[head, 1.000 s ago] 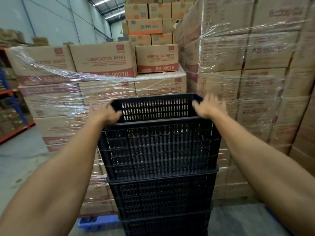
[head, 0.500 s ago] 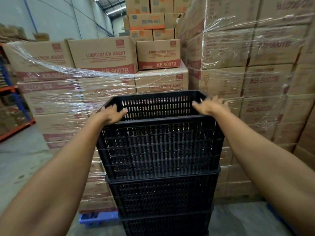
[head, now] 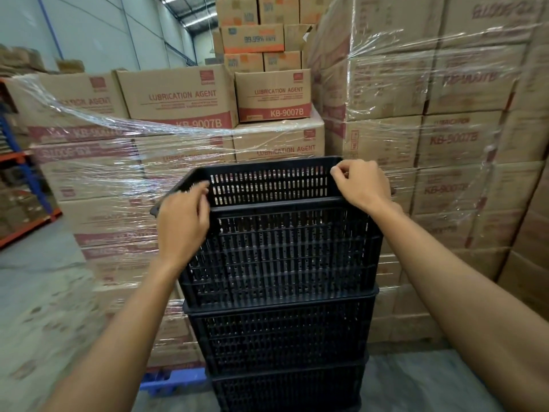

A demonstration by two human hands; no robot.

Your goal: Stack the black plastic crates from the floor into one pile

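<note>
A pile of three black slotted plastic crates stands right in front of me. The top crate (head: 282,248) sits on the second crate (head: 282,331), with the bottom crate (head: 285,388) partly cut off by the frame's lower edge. My left hand (head: 182,224) is at the top crate's near left corner, its fingers curled over the rim. On the right rim close to the far corner, my right hand (head: 364,182) has its fingers curled shut around the edge. The crate's inside is mostly hidden.
Shrink-wrapped stacks of cardboard boxes (head: 178,162) stand close behind the pile, and taller ones (head: 430,129) rise on the right. A blue pallet (head: 172,379) shows under the left stack. Bare concrete floor (head: 38,278) and a blue-and-orange shelf rack (head: 26,185) lie to the left.
My left hand slid along the rim toward me to the near left corner. The fingers of my right hand curled in tighter on the right rim. The top crate stays on the pile.
</note>
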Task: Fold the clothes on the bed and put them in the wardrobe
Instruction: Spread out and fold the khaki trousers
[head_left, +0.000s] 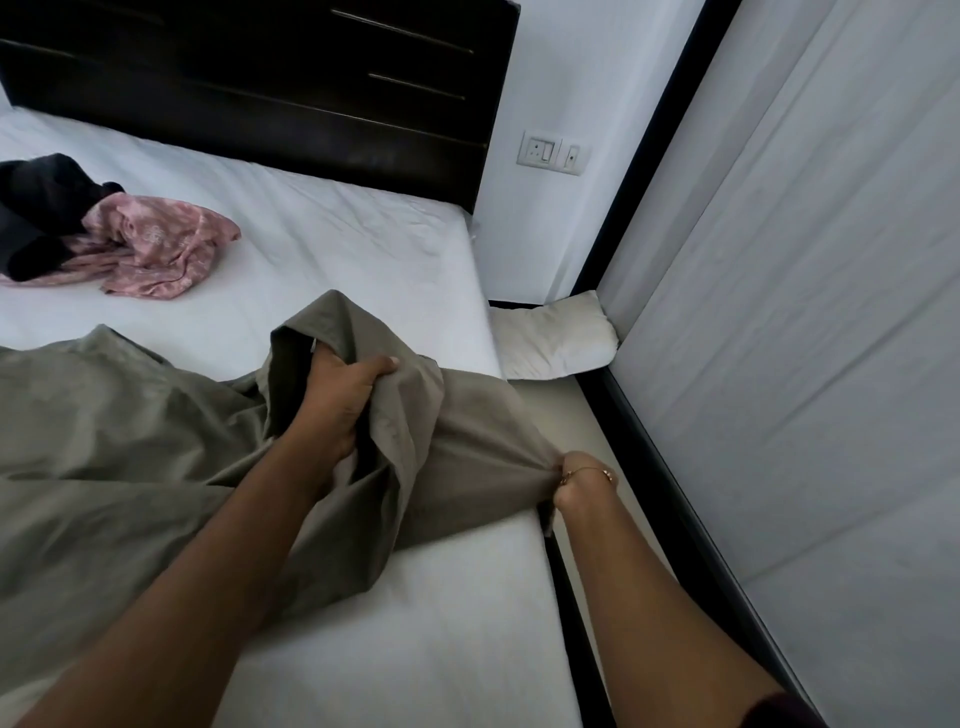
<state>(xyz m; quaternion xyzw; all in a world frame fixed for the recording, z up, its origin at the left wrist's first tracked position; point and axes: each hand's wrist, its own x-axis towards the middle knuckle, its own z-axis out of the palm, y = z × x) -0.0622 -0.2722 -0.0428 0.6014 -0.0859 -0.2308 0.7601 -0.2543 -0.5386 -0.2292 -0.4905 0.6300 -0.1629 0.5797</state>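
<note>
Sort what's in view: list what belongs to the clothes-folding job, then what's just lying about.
Belongs to the job:
olive-grey garment, gripped by the left hand and the right hand
pink patterned garment
black garment
bed

Just lying about:
white pillow on the floor beside the bed
wall switch plate
dark headboard
</note>
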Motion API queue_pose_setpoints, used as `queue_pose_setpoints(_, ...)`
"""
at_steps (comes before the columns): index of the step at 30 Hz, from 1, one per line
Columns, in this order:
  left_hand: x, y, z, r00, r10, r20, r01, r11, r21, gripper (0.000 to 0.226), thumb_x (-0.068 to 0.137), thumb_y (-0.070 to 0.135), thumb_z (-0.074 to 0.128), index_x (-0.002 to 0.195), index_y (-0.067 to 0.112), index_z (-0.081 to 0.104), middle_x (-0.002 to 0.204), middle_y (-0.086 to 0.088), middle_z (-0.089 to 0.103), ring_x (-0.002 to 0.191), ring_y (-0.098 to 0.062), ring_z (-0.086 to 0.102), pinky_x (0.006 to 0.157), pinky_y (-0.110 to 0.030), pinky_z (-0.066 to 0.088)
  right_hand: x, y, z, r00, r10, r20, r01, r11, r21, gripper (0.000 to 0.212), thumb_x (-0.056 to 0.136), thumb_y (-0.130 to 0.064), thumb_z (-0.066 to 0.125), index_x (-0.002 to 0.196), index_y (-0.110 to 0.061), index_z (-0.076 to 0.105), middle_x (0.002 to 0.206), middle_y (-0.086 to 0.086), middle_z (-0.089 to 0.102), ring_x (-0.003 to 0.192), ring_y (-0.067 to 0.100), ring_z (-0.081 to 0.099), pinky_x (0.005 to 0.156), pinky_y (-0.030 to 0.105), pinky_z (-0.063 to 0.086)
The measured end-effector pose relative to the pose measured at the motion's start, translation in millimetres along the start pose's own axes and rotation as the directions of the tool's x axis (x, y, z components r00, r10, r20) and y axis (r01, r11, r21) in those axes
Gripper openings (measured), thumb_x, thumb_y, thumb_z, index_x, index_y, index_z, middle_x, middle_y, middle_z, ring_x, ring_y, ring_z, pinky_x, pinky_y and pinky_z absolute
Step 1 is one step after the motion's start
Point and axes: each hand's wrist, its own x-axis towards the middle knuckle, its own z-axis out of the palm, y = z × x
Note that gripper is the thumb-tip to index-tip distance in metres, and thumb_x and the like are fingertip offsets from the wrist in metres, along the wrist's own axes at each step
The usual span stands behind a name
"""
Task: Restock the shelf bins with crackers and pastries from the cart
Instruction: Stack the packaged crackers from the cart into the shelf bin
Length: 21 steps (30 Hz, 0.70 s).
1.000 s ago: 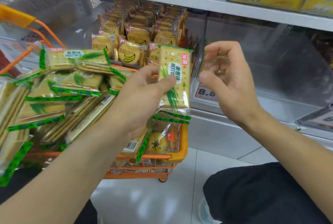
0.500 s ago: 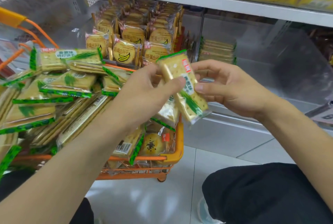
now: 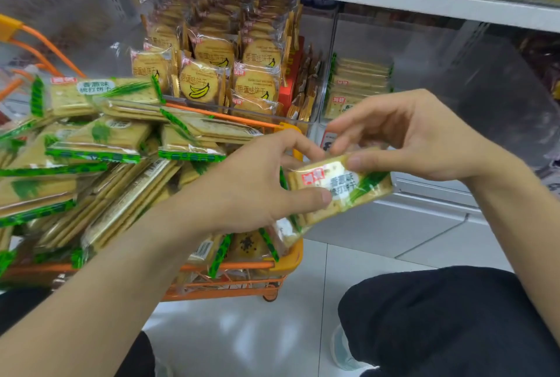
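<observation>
Both hands share 1 flat rectangular cracker pack in a clear wrapper with green ends and a red logo (image 3: pixel 339 187), held level in the air between the orange wire cart (image 3: pixel 281 267) and the clear plastic shelf bin (image 3: pixel 357 85) that holds a short stack of the same packs. The left hand (image 3: pixel 251 188) pinches the pack's near end, thumb on top and fingers curled beneath. The right hand (image 3: pixel 418 137) pinches the far edge with thumb and forefinger, its other fingers fanned apart above. The likely risk is the handover: if the left lets go before the right has more than an edge pinch, the slick wrapper could slip and drop to the white tiled floor (image 3: pixel 242 331). A hard squeeze might crack the crackers, and a careless reach could land the pack among the round banana biscuit packs (image 3: pixel 200 82) in the neighbouring bin.
</observation>
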Motion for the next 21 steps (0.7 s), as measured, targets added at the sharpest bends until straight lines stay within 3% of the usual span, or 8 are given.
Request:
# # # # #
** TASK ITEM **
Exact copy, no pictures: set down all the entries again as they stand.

** YOUR SOLUTION **
[head, 1.000 s ago] 
[head, 0.500 s ago] 
[head, now] 

A demonstration by two human hands; no robot.

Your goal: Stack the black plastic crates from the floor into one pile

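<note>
A pile of three black slotted plastic crates stands right in front of me. The top crate (head: 282,248) sits on the second crate (head: 282,331), with the bottom crate (head: 285,388) partly cut off by the frame's lower edge. My left hand (head: 182,224) is at the top crate's near left corner, its fingers curled over the rim. On the right rim close to the far corner, my right hand (head: 364,182) has its fingers curled shut around the edge. The crate's inside is mostly hidden.
Shrink-wrapped stacks of cardboard boxes (head: 178,162) stand close behind the pile, and taller ones (head: 430,129) rise on the right. A blue pallet (head: 172,379) shows under the left stack. Bare concrete floor (head: 38,278) and a blue-and-orange shelf rack (head: 26,185) lie to the left.
My left hand slid along the rim toward me to the near left corner. The fingers of my right hand curled in tighter on the right rim. The top crate stays on the pile.
</note>
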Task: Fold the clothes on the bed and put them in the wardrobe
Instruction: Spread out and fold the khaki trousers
[head_left, +0.000s] 
<state>(xyz m; quaternion xyzw; all in a world frame fixed for the recording, z up, its origin at the left wrist's first tracked position; point and axes: each hand's wrist, its own x-axis towards the middle knuckle, its own z-axis out of the palm, y = z × x) -0.0622 -0.2722 -0.0428 0.6014 -0.0859 -0.2308 0.7601 -0.2543 -0.5386 -0.2292 -0.4905 0.6300 -0.1629 0.5797</state>
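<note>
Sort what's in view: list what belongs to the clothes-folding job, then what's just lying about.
Belongs to the job:
olive-grey garment, gripped by the left hand and the right hand
pink patterned garment
black garment
bed

Just lying about:
white pillow on the floor beside the bed
wall switch plate
dark headboard
</note>
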Motion API queue_pose_setpoints, used as `queue_pose_setpoints(_, ...)`
"""
at_steps (comes before the columns): index of the step at 30 Hz, from 1, one per line
Columns, in this order:
  left_hand: x, y, z, r00, r10, r20, r01, r11, r21, gripper (0.000 to 0.226), thumb_x (-0.068 to 0.137), thumb_y (-0.070 to 0.135), thumb_z (-0.074 to 0.128), index_x (-0.002 to 0.195), index_y (-0.067 to 0.112), index_z (-0.081 to 0.104), middle_x (-0.002 to 0.204), middle_y (-0.086 to 0.088), middle_z (-0.089 to 0.103), ring_x (-0.002 to 0.191), ring_y (-0.098 to 0.062), ring_z (-0.086 to 0.102), pinky_x (0.006 to 0.157), pinky_y (-0.110 to 0.030), pinky_z (-0.066 to 0.088)
  right_hand: x, y, z, r00, r10, r20, r01, r11, r21, gripper (0.000 to 0.212), thumb_x (-0.056 to 0.136), thumb_y (-0.130 to 0.064), thumb_z (-0.066 to 0.125), index_x (-0.002 to 0.196), index_y (-0.110 to 0.061), index_z (-0.076 to 0.105), middle_x (0.002 to 0.206), middle_y (-0.086 to 0.086), middle_z (-0.089 to 0.102), ring_x (-0.003 to 0.192), ring_y (-0.067 to 0.100), ring_z (-0.081 to 0.099), pinky_x (0.005 to 0.156), pinky_y (-0.030 to 0.105), pinky_z (-0.063 to 0.086)
The measured end-effector pose relative to the pose measured at the motion's start, translation in millimetres along the start pose's own axes and rotation as the directions of the tool's x axis (x, y, z components r00, r10, r20) and y axis (r01, r11, r21) in those axes
Gripper openings (measured), thumb_x, thumb_y, thumb_z, index_x, index_y, index_z, middle_x, middle_y, middle_z, ring_x, ring_y, ring_z, pinky_x, pinky_y and pinky_z absolute
Step 1 is one step after the motion's start
Point and axes: each hand's wrist, its own x-axis towards the middle knuckle, its own z-axis out of the palm, y = z × x
Note that gripper is the thumb-tip to index-tip distance in metres, and thumb_x and the like are fingertip offsets from the wrist in metres, along the wrist's own axes at each step
The usual span stands behind a name
"""
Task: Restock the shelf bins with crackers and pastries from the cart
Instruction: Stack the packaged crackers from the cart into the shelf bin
Length: 21 steps (30 Hz, 0.70 s).
1.000 s ago: 
0.500 s ago: 
now: 
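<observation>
Both hands share 1 flat rectangular cracker pack in a clear wrapper with green ends and a red logo (image 3: pixel 339 187), held level in the air between the orange wire cart (image 3: pixel 281 267) and the clear plastic shelf bin (image 3: pixel 357 85) that holds a short stack of the same packs. The left hand (image 3: pixel 251 188) pinches the pack's near end, thumb on top and fingers curled beneath. The right hand (image 3: pixel 418 137) pinches the far edge with thumb and forefinger, its other fingers fanned apart above. The likely risk is the handover: if the left lets go before the right has more than an edge pinch, the slick wrapper could slip and drop to the white tiled floor (image 3: pixel 242 331). A hard squeeze might crack the crackers, and a careless reach could land the pack among the round banana biscuit packs (image 3: pixel 200 82) in the neighbouring bin.
</observation>
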Motion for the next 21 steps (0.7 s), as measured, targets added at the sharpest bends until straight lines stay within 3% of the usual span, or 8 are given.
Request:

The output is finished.